Ce matin, métro, ligne 4… d’abord observer, regarder, écouter mais très vite s’enfermer dans une bulle d’écriture pour commencer à écrire ce texte. Des bulles nous en avons plusieurs en fonction du contexte et au fil du temps. Certaines nous protègent, d’autres nous anéantissent. Les bulles sont de musique, de lecture, d’écriture, de pensée, de relaxation… Dans les transports franciliens, veiller à ce que la bulle ne soit pas trop étanche, plusieurs fois il m’est arrivée de me tromper d’embranchement de RER, plusieurs fois j’ai raté la station où je devais descendre.
Hier, j’ai repris le métro 4, la partie sud de la ligne qui a été fermée neuf jours, ce n’est pas beaucoup pour des travaux d’été mais, pendant trois jours, seulement et heureusement, j’ai dû aller travailler en bus.

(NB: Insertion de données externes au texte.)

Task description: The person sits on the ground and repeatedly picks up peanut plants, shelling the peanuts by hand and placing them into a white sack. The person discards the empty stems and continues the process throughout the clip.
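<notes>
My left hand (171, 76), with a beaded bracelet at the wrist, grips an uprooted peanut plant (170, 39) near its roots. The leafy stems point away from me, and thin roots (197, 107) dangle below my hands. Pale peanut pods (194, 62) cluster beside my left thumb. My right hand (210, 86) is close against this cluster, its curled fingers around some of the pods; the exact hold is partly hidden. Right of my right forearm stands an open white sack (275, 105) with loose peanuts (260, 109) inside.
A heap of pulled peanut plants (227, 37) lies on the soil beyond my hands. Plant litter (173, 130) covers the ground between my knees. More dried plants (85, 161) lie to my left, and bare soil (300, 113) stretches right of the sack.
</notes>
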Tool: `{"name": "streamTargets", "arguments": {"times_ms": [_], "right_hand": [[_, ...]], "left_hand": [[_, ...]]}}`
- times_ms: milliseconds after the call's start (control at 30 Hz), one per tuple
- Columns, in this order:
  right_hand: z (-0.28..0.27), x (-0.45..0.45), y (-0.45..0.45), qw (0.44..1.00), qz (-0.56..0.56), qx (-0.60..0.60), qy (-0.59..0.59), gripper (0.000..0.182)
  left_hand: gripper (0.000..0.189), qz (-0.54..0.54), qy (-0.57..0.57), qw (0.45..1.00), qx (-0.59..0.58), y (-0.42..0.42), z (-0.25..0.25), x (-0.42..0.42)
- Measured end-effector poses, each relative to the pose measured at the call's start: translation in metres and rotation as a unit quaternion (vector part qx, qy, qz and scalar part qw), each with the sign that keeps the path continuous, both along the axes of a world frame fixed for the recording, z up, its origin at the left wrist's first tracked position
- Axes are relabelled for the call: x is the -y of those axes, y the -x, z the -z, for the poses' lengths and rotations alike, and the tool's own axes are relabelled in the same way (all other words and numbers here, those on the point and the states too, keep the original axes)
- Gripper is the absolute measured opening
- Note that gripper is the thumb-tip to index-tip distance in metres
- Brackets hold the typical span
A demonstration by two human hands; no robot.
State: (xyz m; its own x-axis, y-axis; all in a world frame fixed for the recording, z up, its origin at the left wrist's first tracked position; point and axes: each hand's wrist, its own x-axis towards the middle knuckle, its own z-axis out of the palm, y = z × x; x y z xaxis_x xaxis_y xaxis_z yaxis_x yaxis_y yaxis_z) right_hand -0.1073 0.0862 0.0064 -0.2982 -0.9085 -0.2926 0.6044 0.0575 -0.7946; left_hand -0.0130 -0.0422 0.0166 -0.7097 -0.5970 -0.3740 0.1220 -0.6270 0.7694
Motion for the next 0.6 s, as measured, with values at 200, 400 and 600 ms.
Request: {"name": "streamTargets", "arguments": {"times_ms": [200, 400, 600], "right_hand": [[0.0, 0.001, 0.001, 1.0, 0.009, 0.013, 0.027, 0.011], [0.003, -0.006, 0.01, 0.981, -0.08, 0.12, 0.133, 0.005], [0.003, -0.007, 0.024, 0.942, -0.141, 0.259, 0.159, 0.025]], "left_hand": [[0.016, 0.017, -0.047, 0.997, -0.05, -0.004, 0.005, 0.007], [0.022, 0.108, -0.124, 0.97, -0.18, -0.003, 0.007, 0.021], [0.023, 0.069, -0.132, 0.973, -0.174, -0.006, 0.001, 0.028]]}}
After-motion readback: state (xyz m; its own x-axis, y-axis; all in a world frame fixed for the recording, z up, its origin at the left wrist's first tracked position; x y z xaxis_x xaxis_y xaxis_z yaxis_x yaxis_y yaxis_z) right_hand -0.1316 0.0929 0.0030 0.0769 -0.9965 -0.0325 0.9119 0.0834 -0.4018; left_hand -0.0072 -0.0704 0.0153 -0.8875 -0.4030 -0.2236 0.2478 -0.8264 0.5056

J’entends déjà vos protestations, c’est bien le bus, il y a la lumière naturelle, le ciel, le paysage, les monuments de Paris, les belles façades, oui c’est bien le bus mais je mettais trois fois plus de temps pour atteindre mon but et ça m’a replongée dans l’angoisse qui naissait dans les années qui ont précédé mon déménagement. Je prenais alors la ligne 8 pour me rendre au travail.
Le trajet était long et je n’avais pas envie de lire car ni l’assise ni l’éclairage n’étaient agréables et souvent je faisais le trajet debout. Pendant toutes ces années, j’ai mis des écouteurs dans mes oreilles, j’ai écouté de la musique, des chansons plutôt, pour m’isoler de cet univers que je ressentais comme hostile. D’ailleurs, sur cette ligne, presque personne ne lisait, ce n’est pas tout à fait vrai, j’ai souvent vu des hommes et des femmes qui le matin lisaient la Bible ou le Coran. D’autres restaient le regard dans le vague, ensommeillés ou se projetant déjà dans la longue journée qui ne faisait que commencer. La plupart des voyageurs étaient attachés à leur téléphone soit par les oreilles soit par le regard.
Aînée d’une sororie, là le féminin remporte sur le masculin puisque nous sommes quatre filles et un garçon, j’ai très vite appris à me créer une bulle de lecture. Maman me disait souvent : « Toi, quand tu lis, le monde autour de toi pourrait s’écrouler. » Avant l’avènement des écrans qu’on emmène partout, avant l’avènement des réseaux sociaux, je lisais tout ce qui me tombait sur la main, les notices en attendant chez le médecin, les horaires de train dans les gares, les magazines féminins chez le coiffeur,… Aujourd’hui, simplement regarder par la fenêtre du métro et voir défiler toutes les publicités, de plus en plus déroulantes sur des panneaux lumineux, ne me fait plus rêver, d’ailleurs elles ne sont pas là pour ça.
Depuis un peu plus d’un an, je voyage sur la ligne 4, c’est beaucoup plus agréable que sur la 8. J’ai mis quelques mois à lire de nouveau dans les transports mais surtout j’ai retrouvé le plaisir de découvrir ce que lisent les autres. Un livre que j’ai lu et je me sens comme une complicité avec le lecteur qui est souvent une lectrice. Pendant l’année universitaire, des étudiants lisent des essais philosophiques, historiques, sociologiques… Souvent, ce sont des romans que leur lecteur dévore avec tant de gourmandise que ça aiguillonne ma curiosité. Parfois, je peux lire quelques lignes sur la page ouverte ce qui suscite mon d’envie d’en savoir plus. Alors, je me tords le cou pour tenter d’apercevoir le titre, c’est souvent difficile, quelquefois j’ose demander. Le plus énervant, ce sont les liseurs sur liseuse, il m’arrive d’en être une, sourire, on ne peut ni lire par-dessus leur épaule ni deviner le genre de la lecture grâce à la couverture et encore moins connaître le titre sans déranger.
Sortir de sa bulle pour regarder autour de soi, pour écouter ce qui se passe et pour ne pas rater la station Saint-Germain-des-prés, la troisième consécutive à porter un nom de saint. Quand je suis sortie de cette bulle d’écriture matinale, je me suis aperçue que c’était aussi une bulle sensorielle, surtout olfactive puisque je me suis instantanément sentie agressée par les odeurs corporelles et les effluves de parfums de mes voisins et voisines que je n’avais pas perçus avant.
Immersion totale. S’intéresser aux autres est devenu si rare.